### Supplied records
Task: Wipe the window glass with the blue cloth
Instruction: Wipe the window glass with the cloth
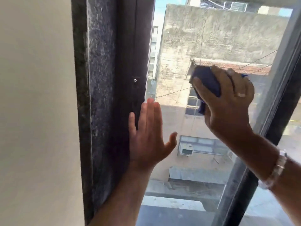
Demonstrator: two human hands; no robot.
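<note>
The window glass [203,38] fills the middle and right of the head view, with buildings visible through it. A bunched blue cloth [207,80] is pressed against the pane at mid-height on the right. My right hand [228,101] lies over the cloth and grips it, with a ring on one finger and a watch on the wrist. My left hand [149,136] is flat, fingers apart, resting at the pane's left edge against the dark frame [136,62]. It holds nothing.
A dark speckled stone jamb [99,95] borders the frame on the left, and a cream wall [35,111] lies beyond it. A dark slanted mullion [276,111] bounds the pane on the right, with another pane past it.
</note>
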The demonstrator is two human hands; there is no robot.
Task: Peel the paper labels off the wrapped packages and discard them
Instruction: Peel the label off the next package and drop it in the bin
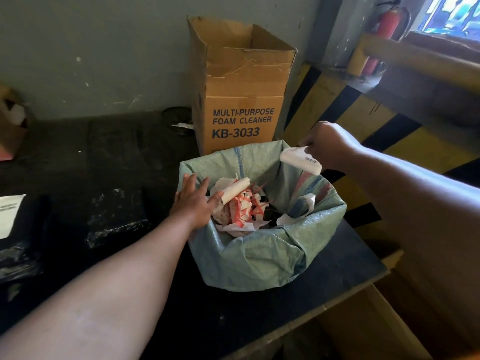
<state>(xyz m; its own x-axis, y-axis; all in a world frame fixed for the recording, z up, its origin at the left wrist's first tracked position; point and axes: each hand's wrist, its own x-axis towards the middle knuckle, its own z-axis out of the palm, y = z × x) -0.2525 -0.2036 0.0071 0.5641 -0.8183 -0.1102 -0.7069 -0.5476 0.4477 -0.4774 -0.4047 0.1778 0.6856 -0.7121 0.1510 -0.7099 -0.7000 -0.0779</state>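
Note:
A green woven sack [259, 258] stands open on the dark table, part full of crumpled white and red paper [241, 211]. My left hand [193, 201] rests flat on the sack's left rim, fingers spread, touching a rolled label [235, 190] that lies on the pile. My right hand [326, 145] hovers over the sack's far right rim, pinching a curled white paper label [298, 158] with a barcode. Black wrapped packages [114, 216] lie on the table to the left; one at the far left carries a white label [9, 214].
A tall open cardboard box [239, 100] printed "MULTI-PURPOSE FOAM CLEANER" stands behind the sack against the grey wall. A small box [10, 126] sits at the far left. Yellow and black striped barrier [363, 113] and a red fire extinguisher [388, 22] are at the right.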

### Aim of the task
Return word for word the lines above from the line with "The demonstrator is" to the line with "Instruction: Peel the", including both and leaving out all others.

### Your response
The demonstrator is two human hands; there is no robot.
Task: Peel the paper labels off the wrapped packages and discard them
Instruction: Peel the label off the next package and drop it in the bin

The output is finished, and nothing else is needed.